The 4 second LL is on the low end of the range for me. More reasonable is 9 second F2L and 5 second last layer. 6 second last layer is on the slow end. I'm pretty sure the former WR holder had a consistent 3 second last layer. 

If you have a 9 second last layer you should probably learn better ways to do your algs, or just practice a lot more.


----------



## Alex DiTuro (Feb 15, 2010)

PatrickT said:


> Alex DiTuro said:
> 
> 
> > PatrickT said:
> ...





We talkin' bout PRACTICE!!!! http://www.youtube.com/watch?v=eGDBR2L5kzI LOL

I should probably learn better algs for my PLL and get a better cube... my y perm is usually around 3.5 seconds no lie, I'm pretty sure its my cube.....


----------



## ElderKingpin (Feb 15, 2010)

is it your cube? is it really?
when did you last lube it
what type is it


----------



## Dene (Feb 15, 2010)

Alex DiTuro said:


> This is meant for someone who can solve consistantly under 15s (elite cubers) and since practice isn't really an issue for them and their look-ahead is obviously good



Are you so sure about that?


----------



## Alex DiTuro (Feb 15, 2010)

Dene said:


> Alex DiTuro said:
> 
> 
> > This is meant for someone who can solve consistantly under 15s (elite cubers) and since practice isn't really an issue for them and their look-ahead is obviously good
> ...




I was.......




ElderKingpin said:


> is it your cube? is it really?
> when did you last lube it
> what type is it




Its a storebought that I bought 5 days ago.. I dremeled it down and CRCed it but it clicks and locks up a lot o.o


----------



## Daniel Wu (Feb 16, 2010)

Alex DiTuro said:


> Dene said:
> 
> 
> > Alex DiTuro said:
> ...


 
According to my most recent 500/500 average from CCT, I average 15.70 and my look ahead could be a lot better. I need much, much more time to practice.


----------



## ElderKingpin (Feb 16, 2010)

> Its a storebought that I bought 5 days ago.. I dremeled it down and CRCed it but it clicks and locks up a lot o.o



Why do you have a storebought at sub-20 O.O


----------



## gboh19 (Feb 16, 2010)

If it is practise; then .... Slow solves will do.

Slow Solves then improve look ahead along with it.

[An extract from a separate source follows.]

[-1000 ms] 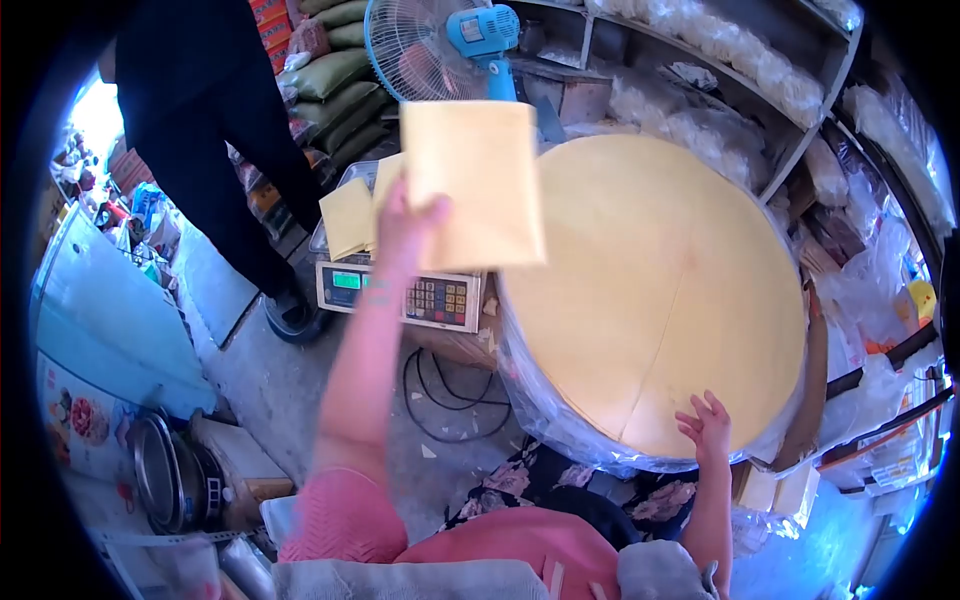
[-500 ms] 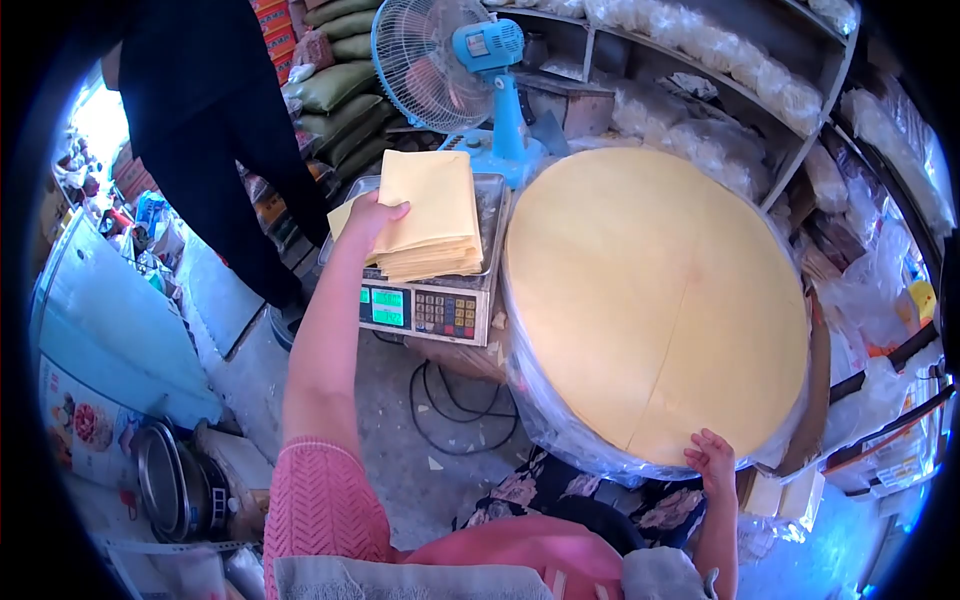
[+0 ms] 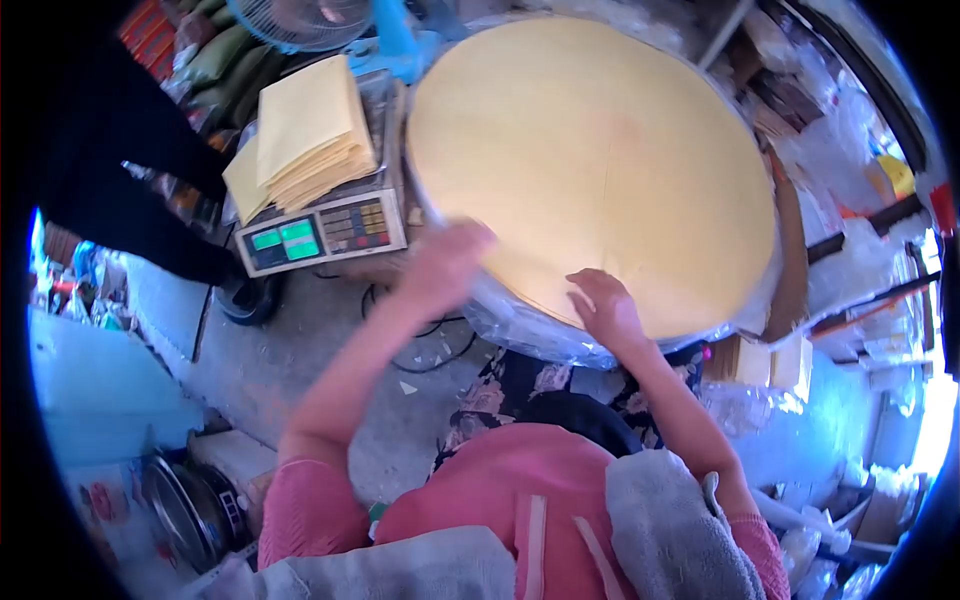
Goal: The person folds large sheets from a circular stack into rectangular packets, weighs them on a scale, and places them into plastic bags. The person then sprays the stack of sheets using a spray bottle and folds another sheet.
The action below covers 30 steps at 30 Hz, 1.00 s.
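A large round stack of thin, pale yellow sheets (image 3: 600,130) lies in front of me, with clear plastic wrap (image 3: 530,330) around its rim. My left hand (image 3: 450,262) is at the stack's near left edge, smeared by motion, so its fingers cannot be made out. On the near edge of the top sheet rests my right hand (image 3: 610,308), thumb and fingers apart, holding nothing I can see. To the left, a pile of folded yellow sheets (image 3: 312,125) sits on the tray of a digital scale (image 3: 330,235) with lit green displays.
A blue fan (image 3: 395,40) stands behind the scale. At the left is a person in dark trousers (image 3: 130,170). Dark cable (image 3: 440,355) lies on the floor below the stack. Bagged goods (image 3: 840,160) fill the right side, and round metal pans (image 3: 190,510) stand lower left.
My left hand has left the folded sheets on the scale and moved right to the round stack. My right hand has shifted left along its near edge. The view has tilted downward.
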### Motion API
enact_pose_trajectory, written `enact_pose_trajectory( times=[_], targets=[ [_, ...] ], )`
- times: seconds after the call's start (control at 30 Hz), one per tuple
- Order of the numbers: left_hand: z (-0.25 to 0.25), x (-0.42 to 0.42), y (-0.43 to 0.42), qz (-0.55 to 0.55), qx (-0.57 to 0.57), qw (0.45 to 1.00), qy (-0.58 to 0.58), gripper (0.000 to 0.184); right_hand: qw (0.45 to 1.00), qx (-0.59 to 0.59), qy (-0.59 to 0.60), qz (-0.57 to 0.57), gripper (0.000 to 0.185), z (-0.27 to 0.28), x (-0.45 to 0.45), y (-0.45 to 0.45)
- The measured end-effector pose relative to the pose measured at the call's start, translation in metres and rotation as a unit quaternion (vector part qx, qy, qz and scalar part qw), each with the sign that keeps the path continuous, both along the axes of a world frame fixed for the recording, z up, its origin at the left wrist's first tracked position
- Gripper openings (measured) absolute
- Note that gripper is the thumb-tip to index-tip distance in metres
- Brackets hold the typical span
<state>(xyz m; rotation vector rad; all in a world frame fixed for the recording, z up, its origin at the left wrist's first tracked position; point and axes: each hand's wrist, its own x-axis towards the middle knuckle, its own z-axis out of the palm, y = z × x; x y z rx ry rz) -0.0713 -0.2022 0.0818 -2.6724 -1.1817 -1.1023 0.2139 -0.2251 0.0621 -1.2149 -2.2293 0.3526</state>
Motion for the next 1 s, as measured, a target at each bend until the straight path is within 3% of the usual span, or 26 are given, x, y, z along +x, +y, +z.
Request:
enact_pose_trajectory(
  times=[0.07, 0.2, 0.3, 0.5, 0.7, 0.83, 0.9, 1.0],
  targets=[
    [-0.042, 0.031, -0.02, -0.092, -0.081, 0.992, 0.001, 0.023, 0.994, 0.0, -0.108, 0.023, 0.035, 0.001, -0.02, -0.001],
    [-0.053, 0.038, -0.048, -0.066, -0.105, 0.991, 0.041, 0.024, 0.976, 0.025, -0.213, 0.042, 0.042, -0.014, -0.034, -0.002],
    [-0.064, 0.039, -0.054, -0.055, -0.094, 0.994, -0.008, 0.027, 0.984, -0.029, -0.166, 0.06, 0.041, -0.015, -0.028, 0.002],
    [-0.07, 0.037, -0.056, -0.043, -0.115, 0.992, -0.02, 0.028, 0.971, 0.034, -0.233, 0.041, 0.027, -0.006, -0.041, -0.001],
    [-0.074, 0.031, -0.062, -0.058, -0.085, 0.994, -0.028, 0.028, 0.972, 0.017, -0.214, 0.09, 0.015, -0.01, -0.032, 0.01],
    [-0.048, 0.04, -0.051, -0.043, -0.06, 0.995, -0.067, 0.036, 0.993, -0.106, 0.039, -0.023, 0.015, 0.003, -0.027, 0.032],
    [-0.041, 0.046, -0.04, 0.02, -0.059, 0.996, -0.063, 0.042, 0.987, -0.142, 0.037, -0.057, 0.015, 0.01, -0.024, 0.04],
    [-0.032, 0.05, -0.028, 0.044, -0.041, 0.992, -0.107, 0.035, 0.969, -0.216, 0.049, -0.106, 0.015, 0.036, -0.02, 0.054]
  ],
)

After that just keep on practising and gradually turn faster.


----------



## qqwref (Feb 16, 2010)

Other: turn faster and learn to lookahead while doing so.

You can get well under 10 seconds with standard, pure Fridrich.


----------



## Dene (Feb 16, 2010)

Alex DiTuro said:


> Dene said:
> 
> 
> > Alex DiTuro said:
> ...



Just so you know, I did average sub15 once upon a time, and my lookahead is still terrible.


----------



## eastamazonantidote (Feb 16, 2010)

COLL and VHF2L are nice (especially the skips!) but unneeded. You just need to get fast look ahead, better LL case recognition (PLL rec by 2 faces), and fewer cube rotations (actually makes a huge difference). However, I'm at 25 seconds, so what do I know?


----------



## josmil1 (Feb 16, 2010)

not to be rude or anything but u answered your own question. But the "p" word is also another answer


----------



## cooldayr (Feb 16, 2010)

silicon OIL
beats any lube i have ever tried by far 
brought my 5x5 time from 5 min avg to 4:30 avg
no lock ups
perfectly smooth


----------



## shelley (Feb 17, 2010)

Alex DiTuro said:


> I meant for someone who can solve consistantly under 15s (elite cubers) and since *practice isn't really an issue for them and their look-ahead is obviously good* I wanted to know what they think is the best advanced technique (look-ahead and practice aren't advanced techniques)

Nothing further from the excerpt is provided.